Okula doğru adımlarken yağan yağmurla agresif bir şekilde homurdanıyordum. Bu sırada da yanımda duran hyunjin saçı bozulmasın diye büyük bir çaba gösteriyordu. Chan bizden büyük olduğundan çoktan mezun olmuş kendine bir iş kurmuştu.
Okula girdiğimizde dönen bakışlarla ne olduğunu anlamasam da artık bu şekil bakılmasına alışmıştım. Tabi herkesin yüksek statüsü olduğu okulda bizim gibi eşit eğitimle burs kazanıp gelenlere kolay kolay göz yumulmazdı.
"Tamam anladım bunlar hep sana böyle bakıyor ama bugün biraz abartı değil mi? yoksa... yoksa yine bir işler mi karıştırdın!"
Hyunjinin konuşmasıyla odağımı ona verirken cevapladım "zaten uyurken bile benimle geliyorsun hyun, senden habersiz bir şey nasıl yapayım?" diye gülümsedim
Hyunjin koluma girerken adımlarımızı hızlandırmıştık. Hyunjin benim gibi eşit eğitimle gelmemişti fakat zengin bir aile tarafından evlatlık alındığı herkesçe bilindiğinden dışlanıyordu. Sonuçta o da benim gibi fakir doğmuştu.
Fakir doğmak onlar için bir suçtu.
Dolabıma yaklaştığımda üstünde gördüğüm spreyle yazılmış yazıyla sinirden yüzümün kıpkırmızı kesildiğini anlayabilmiştim
Okuldan defolup gitmemi söyleyen bir ton yazı içeriyordu. Küfürler, hakaretler, hatta taciz içerikli yazılar bile.
Herkes kendi aralarında fısırdaşmaya başladığında umursamazca bir kaç defteri alıp hızlıca kapattım
Artık buna alışmış olduğumuzdan tepki göstermiyorduk bile
Hızla sınıfımıza adımlayıp sıralarımıza oturmuştuk. Oturma düzenini hoca düzenlediğinden beni başka birisinin yanına oturtsa da herkes benim yanımdan kalkıyor başka birisinin yanına oturuyordu. Bu yüzden 2 haftadır en arkada tek oturmaya başlamıştım.
Zilin çalmasıyla herkes içeriye doluşmuştu ve o altın beşli içeri girmişti
kim seungmin, yang jeongin, seo changbin, lee felix ve abisi Lee Minho
okulda "diamond" diye anılan bir grup.
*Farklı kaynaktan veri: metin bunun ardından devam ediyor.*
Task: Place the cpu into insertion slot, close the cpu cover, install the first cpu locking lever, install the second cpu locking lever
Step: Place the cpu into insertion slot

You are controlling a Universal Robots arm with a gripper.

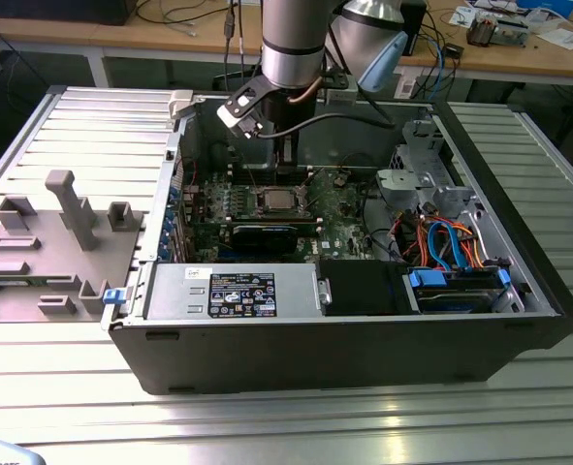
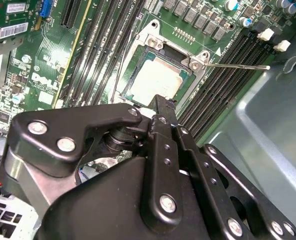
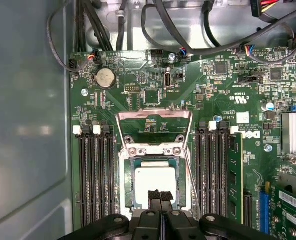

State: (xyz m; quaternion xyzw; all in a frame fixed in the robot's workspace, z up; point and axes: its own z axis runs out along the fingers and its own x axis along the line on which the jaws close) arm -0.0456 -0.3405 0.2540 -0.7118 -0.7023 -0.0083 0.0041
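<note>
The fingers [image 3: 155, 198] of the gripper [image 3: 161, 196] are closed together, empty, over the near edge of the cpu [image 3: 153, 179], which is seated in the insertion slot [image 3: 129, 186]. In the exterior view the cpu is found at six o'clock from the gripper. The cpu cover [image 3: 154, 115] is judged raised beyond it.

Open from above over the cpu [image 3: 153, 181], apart from the closed fingers [image 3: 155, 197] hanging just over it. Hemmed on 2 sides by memory slots [image 3: 92, 175], crossed on 1 side by a locking lever [image 2: 238, 65]. Walled nearby by the case wall [image 3: 27, 125]; cluttered past the green board [image 3: 137, 80] by cables [image 3: 82, 25].
</note>
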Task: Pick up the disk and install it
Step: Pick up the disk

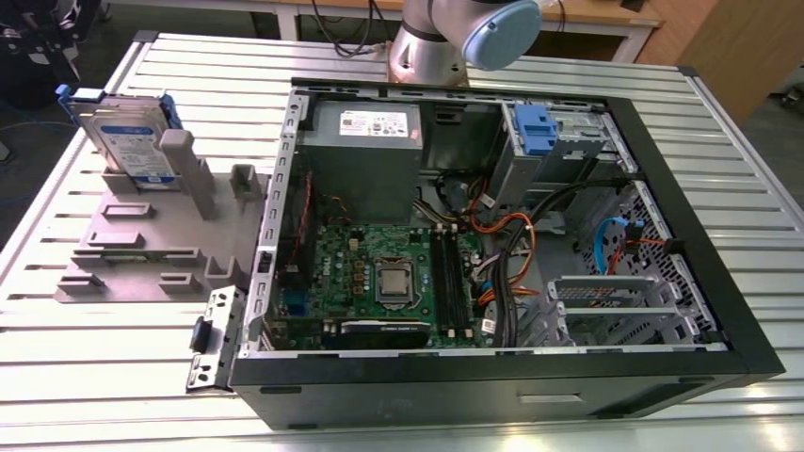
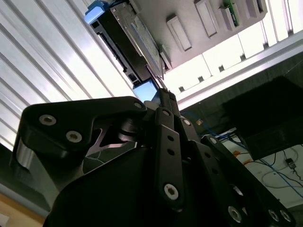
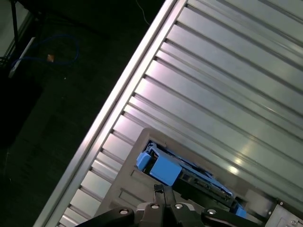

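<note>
The disk is a silver drive with a white-and-blue label in a blue carrier. It stands upright on edge in a grey holder at the exterior view's left, beside the open computer case. Both wrist views look down on the disk from above, its blue carrier end toward the camera. My gripper hangs over it with a clear gap between them. Its fingers are shut together with nothing between them.
The case lies on its side on a ribbed metal table, with the motherboard, grey power supply and cables exposed. A drive bay with a blue carrier sits at the case's far side. The table edge runs near the holder.
</note>
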You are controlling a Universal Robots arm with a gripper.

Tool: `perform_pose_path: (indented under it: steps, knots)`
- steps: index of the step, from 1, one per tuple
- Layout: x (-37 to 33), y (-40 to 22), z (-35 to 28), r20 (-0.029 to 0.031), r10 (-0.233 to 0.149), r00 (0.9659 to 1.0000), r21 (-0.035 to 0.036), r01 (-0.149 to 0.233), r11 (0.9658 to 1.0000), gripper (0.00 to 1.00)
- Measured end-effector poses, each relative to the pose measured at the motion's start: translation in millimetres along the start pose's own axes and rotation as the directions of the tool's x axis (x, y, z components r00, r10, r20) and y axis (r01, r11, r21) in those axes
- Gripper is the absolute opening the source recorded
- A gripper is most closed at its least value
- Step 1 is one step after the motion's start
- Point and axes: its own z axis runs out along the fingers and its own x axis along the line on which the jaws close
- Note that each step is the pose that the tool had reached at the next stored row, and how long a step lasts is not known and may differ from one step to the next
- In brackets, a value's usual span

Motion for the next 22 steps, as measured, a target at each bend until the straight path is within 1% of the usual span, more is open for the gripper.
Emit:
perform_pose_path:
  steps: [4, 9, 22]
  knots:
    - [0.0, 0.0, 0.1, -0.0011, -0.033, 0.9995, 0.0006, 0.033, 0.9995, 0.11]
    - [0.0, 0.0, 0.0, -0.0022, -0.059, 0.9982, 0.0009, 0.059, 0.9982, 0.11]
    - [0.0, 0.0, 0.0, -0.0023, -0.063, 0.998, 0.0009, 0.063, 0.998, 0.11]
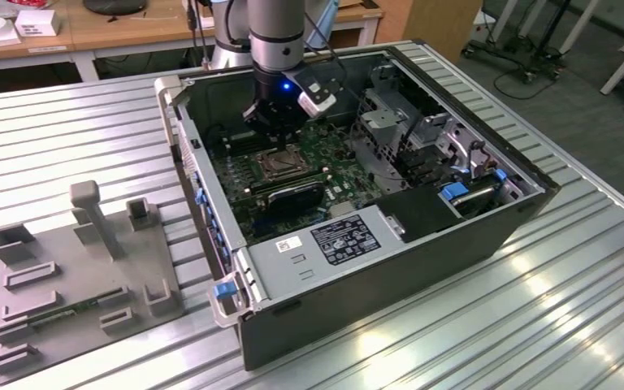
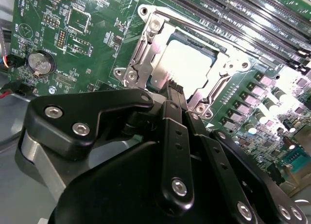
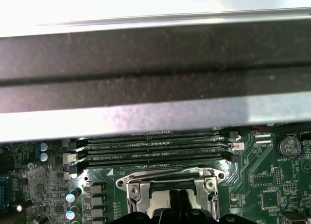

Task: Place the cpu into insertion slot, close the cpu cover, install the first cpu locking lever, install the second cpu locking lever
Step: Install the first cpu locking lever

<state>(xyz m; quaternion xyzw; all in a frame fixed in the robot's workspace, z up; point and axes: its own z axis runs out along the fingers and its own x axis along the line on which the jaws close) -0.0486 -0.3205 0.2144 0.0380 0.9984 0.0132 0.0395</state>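
- Green motherboard (image 2: 87, 44) carries the insertion slot (image 2: 146, 54), where the cpu (image 2: 187, 63) lies seated, its pale face bright under the cpu cover (image 2: 221, 80).
- Black gripper (image 2: 174, 90) has its fingers (image 2: 171, 117) pressed together, empty, tips just beside the cpu's near edge in the second wrist view.

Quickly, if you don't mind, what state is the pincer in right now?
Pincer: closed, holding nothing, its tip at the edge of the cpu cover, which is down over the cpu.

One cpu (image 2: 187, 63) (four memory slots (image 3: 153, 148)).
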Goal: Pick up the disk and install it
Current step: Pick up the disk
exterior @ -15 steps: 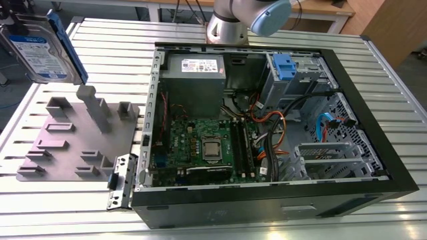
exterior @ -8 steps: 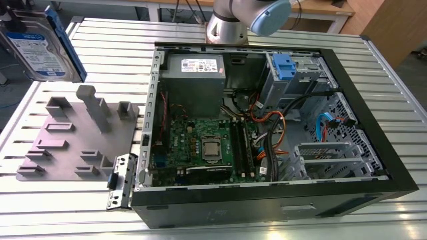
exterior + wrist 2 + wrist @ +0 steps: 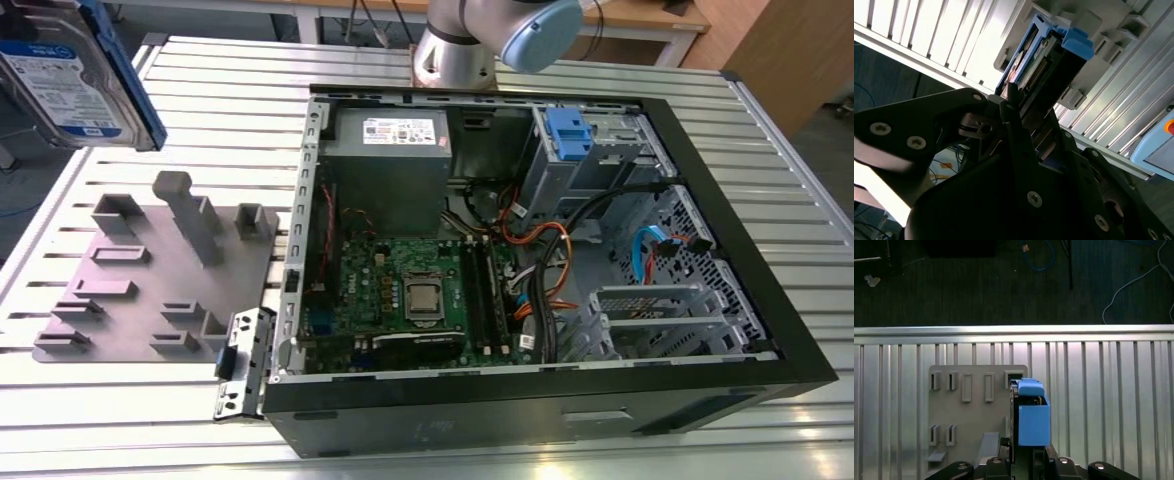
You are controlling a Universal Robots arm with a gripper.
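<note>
Your gripper (image 3: pixel 1030 119) clamps disk (image 3: pixel 60 90), fingers closed on it, upper left of exterior view, held over grey fixture plate (image 3: pixel 134 300); open computer case (image 3: pixel 534 410) centre-right.

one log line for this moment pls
phase: holding | claw: shut on silver hard drive in blue plastic rails | position: held above grey slotted holder plate | open black computer case: drive not installed
</note>
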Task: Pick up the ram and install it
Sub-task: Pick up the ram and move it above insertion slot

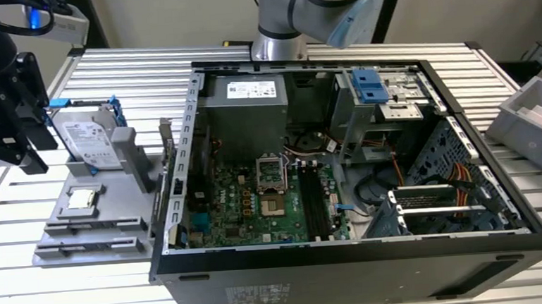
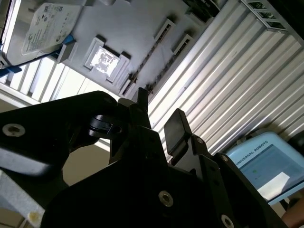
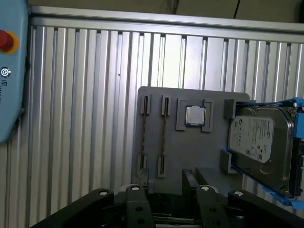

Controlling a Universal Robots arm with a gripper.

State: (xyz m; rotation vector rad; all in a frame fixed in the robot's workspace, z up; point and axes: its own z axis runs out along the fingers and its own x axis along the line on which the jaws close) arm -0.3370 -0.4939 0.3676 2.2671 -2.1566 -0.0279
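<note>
Two thin dark ram sticks (image 3: 144, 137) stand on edge in the slot holders of a grey fixture (image 3: 190, 152); they also show as narrow lines (image 2: 142, 71) in the second wrist view. My gripper (image 3: 166, 183) hovers above the fixture's edge, apart from the sticks, open with nothing between its black fingers (image 2: 176, 127). In the exterior view the gripper (image 1: 25, 139) hangs at the far left, beside the fixture (image 1: 97, 226). The open computer case (image 1: 353, 256) lies in the middle, its black memory slots (image 1: 314, 206) bare on the green motherboard.
On the fixture sit a silver hard drive (image 1: 91, 138) in a blue-edged bracket and a small square processor chip (image 1: 82, 199). A grey bin (image 1: 533, 125) stands at the exterior view's right. A blue pendant (image 3: 9, 71) lies on the slatted aluminium table (image 1: 125, 69).
</note>
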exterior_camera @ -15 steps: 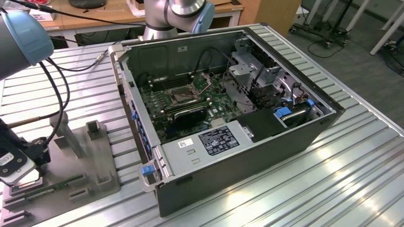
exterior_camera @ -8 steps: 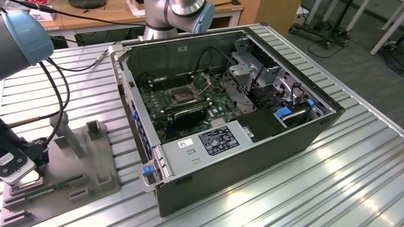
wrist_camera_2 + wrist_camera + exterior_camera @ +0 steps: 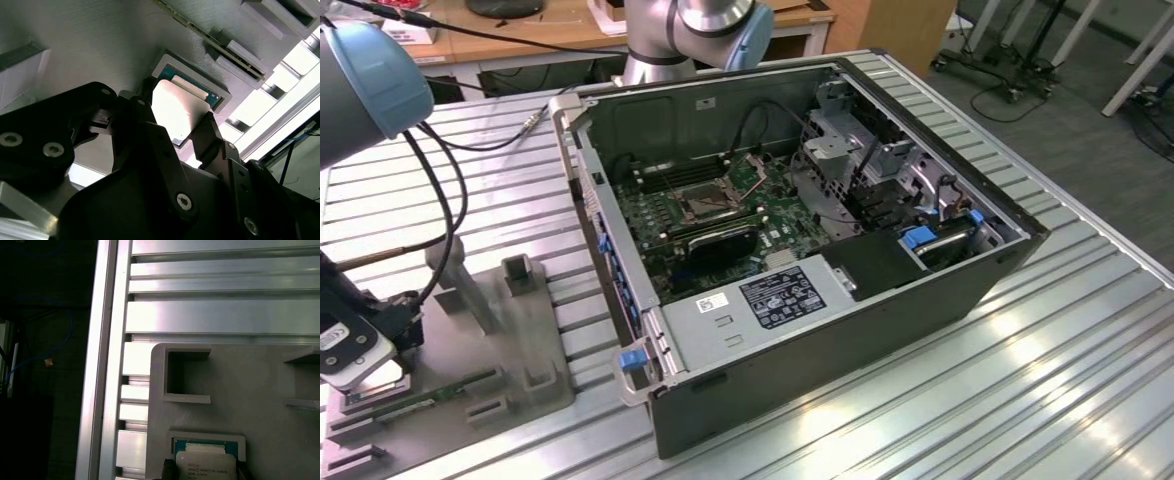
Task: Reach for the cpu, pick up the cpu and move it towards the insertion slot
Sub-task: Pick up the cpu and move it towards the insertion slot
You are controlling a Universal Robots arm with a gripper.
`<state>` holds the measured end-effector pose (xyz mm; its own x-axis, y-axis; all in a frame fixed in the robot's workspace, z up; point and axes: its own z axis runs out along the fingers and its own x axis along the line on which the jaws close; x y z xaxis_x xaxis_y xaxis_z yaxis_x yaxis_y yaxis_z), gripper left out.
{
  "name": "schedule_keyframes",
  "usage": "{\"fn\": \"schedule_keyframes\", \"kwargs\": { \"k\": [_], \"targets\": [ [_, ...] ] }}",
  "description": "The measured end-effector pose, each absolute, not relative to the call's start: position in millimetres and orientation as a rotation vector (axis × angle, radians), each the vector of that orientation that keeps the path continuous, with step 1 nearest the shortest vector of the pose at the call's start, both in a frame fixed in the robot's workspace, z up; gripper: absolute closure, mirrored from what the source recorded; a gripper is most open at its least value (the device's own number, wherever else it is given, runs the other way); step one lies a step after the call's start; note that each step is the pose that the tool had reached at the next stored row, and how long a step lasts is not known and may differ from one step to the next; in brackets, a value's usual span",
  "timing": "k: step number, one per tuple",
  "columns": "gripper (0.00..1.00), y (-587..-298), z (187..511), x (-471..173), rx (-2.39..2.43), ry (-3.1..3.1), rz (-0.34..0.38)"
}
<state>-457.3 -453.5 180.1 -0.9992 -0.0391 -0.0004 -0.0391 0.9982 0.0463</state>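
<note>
Hand point(image 3: 178, 114) straddles the cpu point(image 3: 175, 100), which lies flat in its recess in the grey fixture point(image 3: 260, 390) on the table. Whether the grip has closed: cannot tell. Judgement: clamp opposite edges squarely, lift straight up clear of the recess walls

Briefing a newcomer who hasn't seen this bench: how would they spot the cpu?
On the exterior view's left of the open computer case lies a grey fixture plate. The cpu sits in its framed recess, at the gripper. It is a small pale metal square, unlike the long green strip nearby.
</note>
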Motion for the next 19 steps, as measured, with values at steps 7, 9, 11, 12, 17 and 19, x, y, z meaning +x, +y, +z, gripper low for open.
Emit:
{"fn": "schedule_keyframes", "kwargs": {
  "k": [7, 9, 11, 12, 17, 19],
  "targets": [
    [0.45, -453.4, 180.4, -457.2, 0.062, -3.14, -0.072],
    [0.45, -453.5, 181.2, -457.3, 0.062, -3.14, -0.072],
    [0.45, -453.5, 181.5, -457.3, 0.062, -3.14, -0.072],
    [0.45, -453.5, 181.5, -457.3, 0.062, -3.14, -0.072],
    [0.45, -453.5, 182.6, -457.3, 0.061, -3.14, -0.072],
    [0.45, -453.5, 182.9, -457.3, 0.061, -3.14, -0.072]
  ]
}}
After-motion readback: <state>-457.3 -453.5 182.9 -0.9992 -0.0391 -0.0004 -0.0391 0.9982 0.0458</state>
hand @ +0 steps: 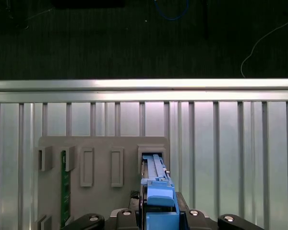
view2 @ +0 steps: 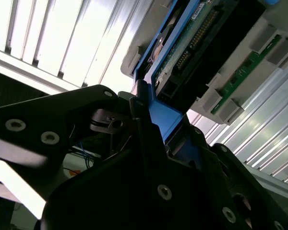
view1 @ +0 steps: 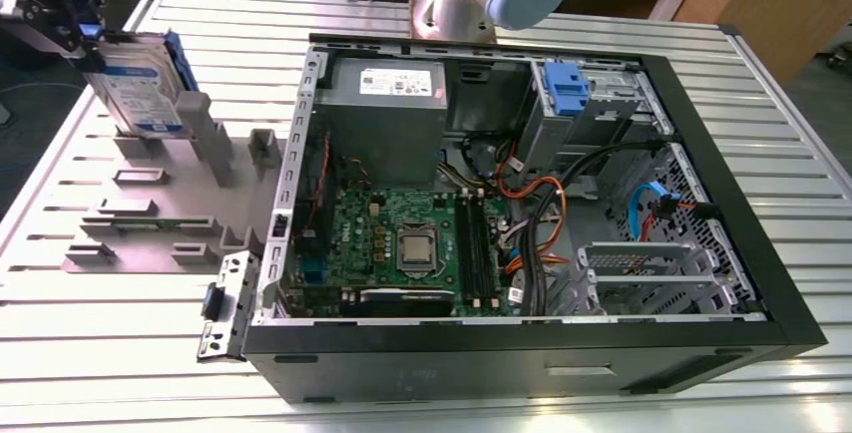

Lee felix ve Lee minho kardeş. İkisini gördüğüm kadarıyla felix daha ağır başlı sessiz birisi, abisi ise tam aksine ne kadar muşmula suratlı olsa da insanlara sataşan herkesle flörtleşen günümüz deyimiyle "playboy" olan birisi
Jeongin ise tamamen şımarık bir çocuk bir kaç keresinde kendinden daha az zengin kişilere zorbalık yaparken bile gördüm. Seungminle ise bir kaç konuşmamız bile olmuştu sadece dersleriyle ilgilenip insanlarla sohbet ediyordu. Açıkcası neden o grubun içinde anlamıyordum.
Defterime tahtadaki yazıları geçirirken kalemimin elimden alınmasıyla yüzümü yanımda duran kişiye çevirdim
jeongin kalemi incelerken konuşuyordu " vaaay, dedikleri kadar varmışsın! hey söylesene bunu ne kadara aldın? 20 won? ya da 10 won?"
gözümü devirirken arkasından gelen arkadaşlarına dikkatimi verdim. Changbin arkasındaki sıraya yaslanırken jeongini izliyordu. "Hey sana soruyorum cevaplasana" dedi jeongin yapmacık bir gülümsemeyle
Kalemimi elinden hızlıca çekmemle konuştum "Siktir git yoksa bu kalemi eline almak yerine başka bir yerine almak zorunda kalırsın"
Ağzı şaşkınlıkla açılırken konuştu "Yaah! changbin-ah~ duydun mu? ne kadar da fantezik konuşuyor!"
Changbin arkasındaki sıraya yaslanmayı bıraktığında konuştu "Sen kimle nasıl konuştuğunu sanıyorsun?"
İç çekip cevap verdim "Senle, insanların anlayabileceği bir dille konuşuyorum. He anlamıyorsan gidip köpeklerle sohbet etmeyi deneyebilirsin"
Changbin sinirle yumruğunu sıktığında bana yaklaşmaya başlamıştı.
"Hey öğretmen geliyor!"
içeri biri girip söylediğinde changbin ölüm bakışları atarak uzaklaşmıştı.
onun arkasında duran ve fark etmediğim minho sıranın üstünde oturmuş bir şekilde elindeki elmayı ısırırken kalkmayı başarabilmişti ve yavaşça sınıftan çıktı
hyunjin hızlı bir şekilde yanıma oturup konuştu " Ya sen ne yapıyorsun! amacın dayak mı yemek oğlum? deli misin"
giren hocayla fısıltıyla konuşup yanıt verdim " Ne yapsaydım? dayak yemek hoşuma mi gidiyor sence? kendimi tutmaya çalıştım ben de"
"Aferin sana. Öylece rahat bırakmazlar artık, sadece sessiz kalmalıydın"
Hoca sesli bir şekilde bağırdı "Hwang, yerine geç, ders başladı!"
Yorgunlukla nefesimi verip kafamı sırama yasladım biraz uyumaya ihtiyacım vardı
-
Sonunda öğle olduğunda hyunjini de alıp kafeteryaya ilerlemiştik. Adını asla bilmediğim bir kaç yemeği alıp oturduğumuzda hyunjin konuşmaya başladı "Bak canım buna steak tarture deniliyor" diyip tabağıma kendisininkinden kesiğ koyduğunda iğrenmiş bakışlarımı attım "Neden üstünden yumurta var iğrenç, ben bunu yemem" diye reddetiğimde kızgın suratını takındı "Okula biraz ayak uydurur musun ji???? her gün patates püresi ve ekmek yiyemezsin"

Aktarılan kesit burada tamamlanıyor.